[What is needed]
Tell me, please, how many lines in the records below include the word "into". Give no more than the number.

(Records from a data source)
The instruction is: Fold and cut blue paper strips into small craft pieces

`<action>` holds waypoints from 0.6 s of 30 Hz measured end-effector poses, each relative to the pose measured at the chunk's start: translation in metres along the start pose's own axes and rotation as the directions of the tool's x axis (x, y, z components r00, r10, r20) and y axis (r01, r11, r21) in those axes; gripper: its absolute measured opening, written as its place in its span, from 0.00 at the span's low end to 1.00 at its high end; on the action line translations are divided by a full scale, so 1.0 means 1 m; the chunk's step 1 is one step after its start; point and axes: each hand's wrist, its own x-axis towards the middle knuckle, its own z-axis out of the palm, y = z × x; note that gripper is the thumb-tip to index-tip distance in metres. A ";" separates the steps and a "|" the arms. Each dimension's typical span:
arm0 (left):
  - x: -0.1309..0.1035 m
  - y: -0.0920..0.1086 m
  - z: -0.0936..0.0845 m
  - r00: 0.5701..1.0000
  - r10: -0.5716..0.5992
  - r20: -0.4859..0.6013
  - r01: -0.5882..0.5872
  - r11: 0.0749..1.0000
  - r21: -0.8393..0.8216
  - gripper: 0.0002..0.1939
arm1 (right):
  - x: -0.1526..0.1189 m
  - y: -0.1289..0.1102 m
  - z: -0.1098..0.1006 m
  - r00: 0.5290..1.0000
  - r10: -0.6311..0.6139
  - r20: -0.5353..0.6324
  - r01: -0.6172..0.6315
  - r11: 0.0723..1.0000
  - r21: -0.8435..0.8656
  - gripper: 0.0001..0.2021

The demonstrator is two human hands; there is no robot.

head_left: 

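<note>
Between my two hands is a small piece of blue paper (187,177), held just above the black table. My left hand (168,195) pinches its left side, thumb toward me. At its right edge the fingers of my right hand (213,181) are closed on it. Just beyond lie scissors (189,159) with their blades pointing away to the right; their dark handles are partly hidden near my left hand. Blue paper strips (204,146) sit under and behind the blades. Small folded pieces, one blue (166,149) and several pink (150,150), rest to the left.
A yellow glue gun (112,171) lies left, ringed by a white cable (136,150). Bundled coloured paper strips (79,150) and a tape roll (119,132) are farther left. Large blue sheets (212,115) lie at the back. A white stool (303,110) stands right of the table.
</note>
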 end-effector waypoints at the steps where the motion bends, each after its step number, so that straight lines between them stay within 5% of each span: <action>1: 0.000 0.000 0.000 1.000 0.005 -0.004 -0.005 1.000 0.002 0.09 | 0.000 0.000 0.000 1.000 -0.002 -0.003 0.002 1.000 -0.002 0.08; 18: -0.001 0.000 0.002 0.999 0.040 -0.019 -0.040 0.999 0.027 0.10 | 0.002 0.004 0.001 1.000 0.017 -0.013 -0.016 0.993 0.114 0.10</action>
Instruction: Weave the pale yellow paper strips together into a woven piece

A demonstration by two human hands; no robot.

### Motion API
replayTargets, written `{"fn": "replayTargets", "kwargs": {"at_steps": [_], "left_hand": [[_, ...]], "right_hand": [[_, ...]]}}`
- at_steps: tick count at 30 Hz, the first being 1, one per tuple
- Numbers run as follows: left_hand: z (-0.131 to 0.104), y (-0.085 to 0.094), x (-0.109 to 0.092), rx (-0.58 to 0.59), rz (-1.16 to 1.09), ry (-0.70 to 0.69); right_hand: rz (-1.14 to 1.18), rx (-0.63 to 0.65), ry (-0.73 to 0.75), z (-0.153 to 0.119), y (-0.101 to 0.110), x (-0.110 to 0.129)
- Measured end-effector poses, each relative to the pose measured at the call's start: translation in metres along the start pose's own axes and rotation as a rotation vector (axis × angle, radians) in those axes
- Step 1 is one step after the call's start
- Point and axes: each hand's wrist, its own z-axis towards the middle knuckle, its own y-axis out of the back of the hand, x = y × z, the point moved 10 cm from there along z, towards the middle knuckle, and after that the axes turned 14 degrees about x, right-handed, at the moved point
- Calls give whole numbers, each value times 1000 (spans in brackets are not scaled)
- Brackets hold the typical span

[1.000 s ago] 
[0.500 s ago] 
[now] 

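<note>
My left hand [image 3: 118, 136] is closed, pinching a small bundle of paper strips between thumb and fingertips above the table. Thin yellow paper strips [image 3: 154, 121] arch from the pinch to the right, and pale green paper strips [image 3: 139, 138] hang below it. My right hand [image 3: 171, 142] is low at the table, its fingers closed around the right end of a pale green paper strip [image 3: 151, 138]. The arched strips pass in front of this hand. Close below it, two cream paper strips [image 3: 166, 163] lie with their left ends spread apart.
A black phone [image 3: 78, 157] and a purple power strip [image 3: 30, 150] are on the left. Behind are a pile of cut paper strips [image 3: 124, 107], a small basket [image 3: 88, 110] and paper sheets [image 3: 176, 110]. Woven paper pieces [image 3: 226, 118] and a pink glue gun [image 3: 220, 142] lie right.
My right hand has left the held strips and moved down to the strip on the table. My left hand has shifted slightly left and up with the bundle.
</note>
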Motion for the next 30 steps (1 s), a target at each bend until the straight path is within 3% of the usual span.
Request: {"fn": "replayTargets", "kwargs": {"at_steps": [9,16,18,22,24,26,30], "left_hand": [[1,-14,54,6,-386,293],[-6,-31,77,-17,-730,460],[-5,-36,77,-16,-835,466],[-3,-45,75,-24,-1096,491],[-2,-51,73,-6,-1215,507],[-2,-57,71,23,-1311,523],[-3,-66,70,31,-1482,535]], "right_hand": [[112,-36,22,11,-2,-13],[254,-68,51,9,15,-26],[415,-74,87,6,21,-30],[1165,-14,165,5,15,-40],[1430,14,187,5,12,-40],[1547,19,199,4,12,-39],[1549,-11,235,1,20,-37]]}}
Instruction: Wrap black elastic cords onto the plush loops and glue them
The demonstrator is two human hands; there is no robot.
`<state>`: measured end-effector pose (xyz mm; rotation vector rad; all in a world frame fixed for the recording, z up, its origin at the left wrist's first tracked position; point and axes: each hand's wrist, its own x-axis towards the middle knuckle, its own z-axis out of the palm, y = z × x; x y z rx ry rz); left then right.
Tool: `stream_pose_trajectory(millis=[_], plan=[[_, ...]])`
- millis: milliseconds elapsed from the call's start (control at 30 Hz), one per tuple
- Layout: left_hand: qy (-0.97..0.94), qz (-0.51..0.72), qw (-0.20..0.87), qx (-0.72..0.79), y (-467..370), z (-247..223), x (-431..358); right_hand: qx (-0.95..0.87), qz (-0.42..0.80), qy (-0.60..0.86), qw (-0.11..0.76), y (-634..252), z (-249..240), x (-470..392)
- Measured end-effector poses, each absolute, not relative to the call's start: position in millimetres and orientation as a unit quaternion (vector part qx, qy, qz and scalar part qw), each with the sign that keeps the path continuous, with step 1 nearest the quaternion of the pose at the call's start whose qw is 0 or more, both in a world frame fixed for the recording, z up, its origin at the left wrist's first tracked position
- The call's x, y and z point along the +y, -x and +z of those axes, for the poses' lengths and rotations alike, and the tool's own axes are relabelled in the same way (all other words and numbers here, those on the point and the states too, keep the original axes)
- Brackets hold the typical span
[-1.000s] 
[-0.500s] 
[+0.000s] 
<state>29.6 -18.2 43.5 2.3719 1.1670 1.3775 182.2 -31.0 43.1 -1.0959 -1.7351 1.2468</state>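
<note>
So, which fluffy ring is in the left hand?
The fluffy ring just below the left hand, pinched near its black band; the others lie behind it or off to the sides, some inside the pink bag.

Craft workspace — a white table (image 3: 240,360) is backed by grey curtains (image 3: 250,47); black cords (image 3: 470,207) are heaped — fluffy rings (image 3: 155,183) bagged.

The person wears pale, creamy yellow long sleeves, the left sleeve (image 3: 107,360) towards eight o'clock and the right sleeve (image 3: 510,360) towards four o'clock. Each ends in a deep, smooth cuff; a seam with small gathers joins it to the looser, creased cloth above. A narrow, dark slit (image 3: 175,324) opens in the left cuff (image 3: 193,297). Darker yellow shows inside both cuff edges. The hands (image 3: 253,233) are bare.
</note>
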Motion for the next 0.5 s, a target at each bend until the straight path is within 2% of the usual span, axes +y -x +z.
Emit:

[Answer section]
2